Are cannabis and dispensary outlets a model for New Hampshire’s future? Newly formed commission to set guidelines as state heads toward a path of pot legalization

This article, written by attorney Andrew Eills, was originally published by the NHBR and can be found here.

Anyone who has driven on New Hampshire interstates, and elsewhere, is familiar with the NH Liquor and Wine Outlets. Overseen by the NH Liquor Commission, the stores serve more than 12 million customers a year.

The NHLC, a major state agency, works with thousands of on-m and off-premises licensees, brokers, suppliers and other business partners in its role as regulator of the sale of alcohol in New Hampshire. By statute, all liquor sold in New Hampshire must be sold through a sales and distribution system operated by the NHLC.

New Hampshire is one of 17 so-called “control states” in the nation where the state government directly controls the distribution and regulation of alcoholic beverages. Could – and should – this model be applied to the sale of cannabis? By virtue of House Bill 611, enacted into law on Aug. 8, we soon may find out.
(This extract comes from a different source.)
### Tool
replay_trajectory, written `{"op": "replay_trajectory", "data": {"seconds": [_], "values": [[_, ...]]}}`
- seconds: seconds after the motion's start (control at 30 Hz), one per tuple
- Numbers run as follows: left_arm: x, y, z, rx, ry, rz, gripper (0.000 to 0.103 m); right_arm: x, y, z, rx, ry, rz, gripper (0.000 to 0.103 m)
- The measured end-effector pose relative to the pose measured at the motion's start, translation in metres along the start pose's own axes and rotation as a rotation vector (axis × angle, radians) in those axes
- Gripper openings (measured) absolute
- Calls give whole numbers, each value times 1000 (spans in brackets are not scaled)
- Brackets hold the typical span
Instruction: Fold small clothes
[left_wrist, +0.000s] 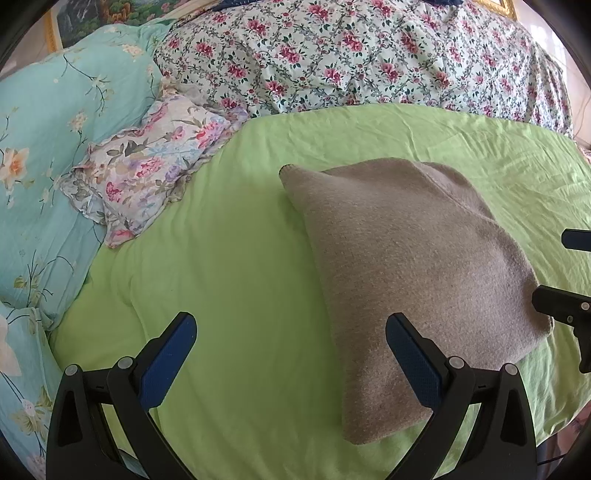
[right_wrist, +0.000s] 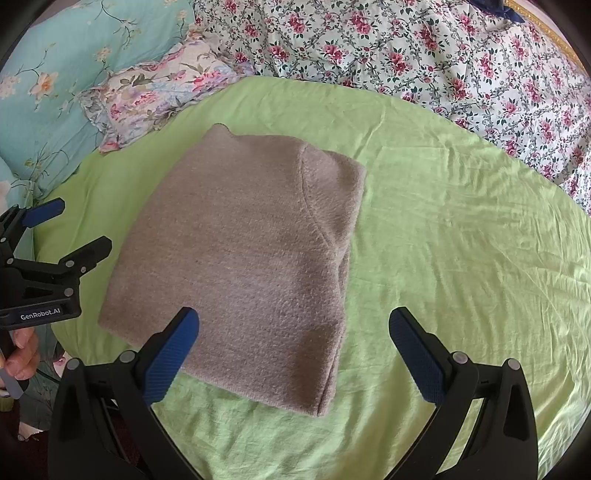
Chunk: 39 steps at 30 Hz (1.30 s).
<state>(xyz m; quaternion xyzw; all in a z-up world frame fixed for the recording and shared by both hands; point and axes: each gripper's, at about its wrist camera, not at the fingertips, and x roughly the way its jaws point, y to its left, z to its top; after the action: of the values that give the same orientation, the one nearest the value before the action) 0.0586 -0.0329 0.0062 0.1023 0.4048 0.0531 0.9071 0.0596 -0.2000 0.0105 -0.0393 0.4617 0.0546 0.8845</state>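
Note:
A beige knit garment (left_wrist: 417, 273) (right_wrist: 243, 258) lies folded into a rough rectangle on the green sheet (left_wrist: 229, 258) (right_wrist: 461, 240). My left gripper (left_wrist: 291, 354) hovers open over the sheet at the garment's left side, with its right finger above the near left corner. My right gripper (right_wrist: 293, 354) is open just above the garment's near edge, holding nothing. The left gripper (right_wrist: 70, 229) also shows at the left edge of the right wrist view, open, with a hand (right_wrist: 22, 354) below it. The right gripper's fingers (left_wrist: 565, 306) enter the left wrist view from the right.
A flowered pillow (left_wrist: 147, 170) (right_wrist: 155, 92) and a turquoise floral quilt (left_wrist: 55, 147) (right_wrist: 74, 55) lie to the left. A white quilt with red flowers (left_wrist: 369, 55) (right_wrist: 443, 55) is bunched along the back. Bare green sheet stretches right of the garment.

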Motion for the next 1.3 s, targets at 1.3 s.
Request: {"op": "replay_trajectory", "data": {"seconds": [1.3], "values": [[1, 3, 8, 17, -7, -18, 103, -7, -4, 7, 4, -15, -1, 103]]}}
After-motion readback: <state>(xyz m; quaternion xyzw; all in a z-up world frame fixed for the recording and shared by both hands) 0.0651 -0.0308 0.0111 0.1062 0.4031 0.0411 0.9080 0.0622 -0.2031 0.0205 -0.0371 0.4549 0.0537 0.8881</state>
As signed by Gov. Chris Sununu, HB 611 enacts a commission to study state-controlled sales of cannabis. The mere establishment of the commission is significant; its enactment arguably provides a path to legalization of the sale of marijuana in New Hampshire. Currently,

under a 2013 law, marijuana can only be legally purchased if it is used for medical purposes. The law allows individuals to access cannabis for medical purposes from regulated, licensed alternative treatment centers. The new statute, RSA 176:16-b, puts New Hampshire on a different path, one in which for the first time a statutorily created commission will analyze the benefits, costs, demands, and risks of establishing a state-controlled system of marijuana sales to the public.

Proactive approach

The newly formed commission’s task will not be easy. Among other challenges, it will have to reconcile the legal sale of cannabis with the limited amount a patient can acquire at any one time. Moreover, it is not clear how, if enacted, a state-controlled system would engage with third-party, out-of-state brokers and distributors. In addition, the commission will have to wrestle with where to “locate” the system – in the current NHLC or within a separate, stand-alone agency? These questions and more will no doubt be raised after the commission officially convenes, which must be no later than Sept. 20.
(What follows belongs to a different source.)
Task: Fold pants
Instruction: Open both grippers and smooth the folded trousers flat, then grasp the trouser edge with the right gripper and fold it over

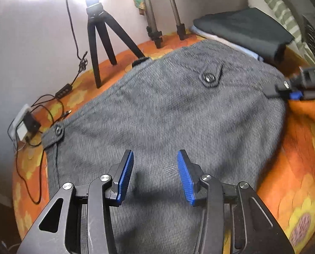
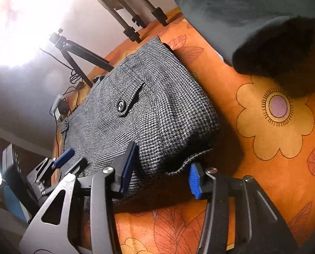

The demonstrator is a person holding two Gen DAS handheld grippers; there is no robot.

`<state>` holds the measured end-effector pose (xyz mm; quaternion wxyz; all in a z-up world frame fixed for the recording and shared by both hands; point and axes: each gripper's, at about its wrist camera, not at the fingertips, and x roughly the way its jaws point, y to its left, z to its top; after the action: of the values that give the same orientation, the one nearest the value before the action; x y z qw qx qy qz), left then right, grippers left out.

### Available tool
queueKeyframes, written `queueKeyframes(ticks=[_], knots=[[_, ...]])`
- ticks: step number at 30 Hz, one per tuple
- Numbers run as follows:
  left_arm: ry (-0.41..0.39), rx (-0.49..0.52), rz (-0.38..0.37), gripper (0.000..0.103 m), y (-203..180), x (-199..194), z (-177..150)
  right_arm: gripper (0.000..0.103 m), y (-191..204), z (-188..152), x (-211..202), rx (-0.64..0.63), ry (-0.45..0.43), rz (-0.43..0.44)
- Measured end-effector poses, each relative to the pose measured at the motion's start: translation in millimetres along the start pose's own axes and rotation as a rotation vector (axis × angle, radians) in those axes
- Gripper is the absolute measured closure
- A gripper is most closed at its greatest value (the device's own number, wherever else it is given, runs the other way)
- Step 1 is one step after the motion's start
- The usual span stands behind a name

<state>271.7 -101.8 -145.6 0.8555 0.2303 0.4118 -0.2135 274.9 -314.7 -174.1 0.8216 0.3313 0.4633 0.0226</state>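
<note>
Grey woven pants (image 1: 168, 114) lie folded on an orange flowered cover (image 1: 295, 169), with a buttoned pocket flap (image 1: 210, 77) facing up. My left gripper (image 1: 155, 175) is open and hovers just above the near part of the pants. My right gripper (image 2: 161, 169) is open, with its jaws either side of the pants' (image 2: 149, 110) near corner edge; one pad rests against the cloth. The right gripper also shows in the left wrist view (image 1: 292, 89) at the pants' right edge. The left gripper shows in the right wrist view (image 2: 58, 160) at the pants' left side.
A stack of folded dark clothes (image 1: 246, 29) sits at the back right. A small black tripod (image 1: 102, 38) and silver tripod legs (image 1: 157, 21) stand behind the pants. Cables and a charger (image 1: 24, 124) lie at the left. A bright lamp glares at the upper left.
</note>
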Motion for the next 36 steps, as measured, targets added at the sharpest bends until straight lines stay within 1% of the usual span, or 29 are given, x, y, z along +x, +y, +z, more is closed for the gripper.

The commission’s charge is to “study the feasibility of establishing a state-controlled system to sell marijuana to adults 21 years and older,” but in doing so it must consider a number of issues, specifically, how to:

  • Allow the state to control distribution and access
  • Keep marijuana “away from kids and out of schools”
  • Control the marketing and messaging of the sale of marijuana
  • Prohibit so-called “marijuana miles,” meaning over-saturation of marijuana retail establishments in a geographic area
  • Empower municipalities to choose to limit or prohibit marijuana retail establishments
  • Reduce instances of multi-drug use
  • Not impose an additional tax so as to remain competitive. By any stretch, there is much to consider before the statutorily mandated date of the commission’s final report – Dec. 1, 2023.

In addition to five members each from the NH House and Senate, the governor (or designee), and the Attorney General (or designee), the commission includes a “who’s who” of interested parties. The NH Chiefs of Police, the NH Bankers Association, the NH Cannabis Association, the NH ACLU, alternative treatment centers and Communities for Alcohol and Drug-Free Youth will each have one representative. The commission’s members also will include a medical professional as well as the chair of the NHLC. Not represented on the commission but certain to offer some perspective during its meetings are the NH Hospital Association, Bi-State Primary Care Association, and the NH Community Behavioral Health Association.

The enactment of RSA 176:16-b commission marks a new, proactive legislative approach to the possibility of cannabis legalization for adults in New Hampshire. In its analysis, of course, the commission will not be able to operate in a vacuum and will have to acknowledge the pressures – both economic and societal – from adjoining states. We will be monitoring the work of the commission as it progresses.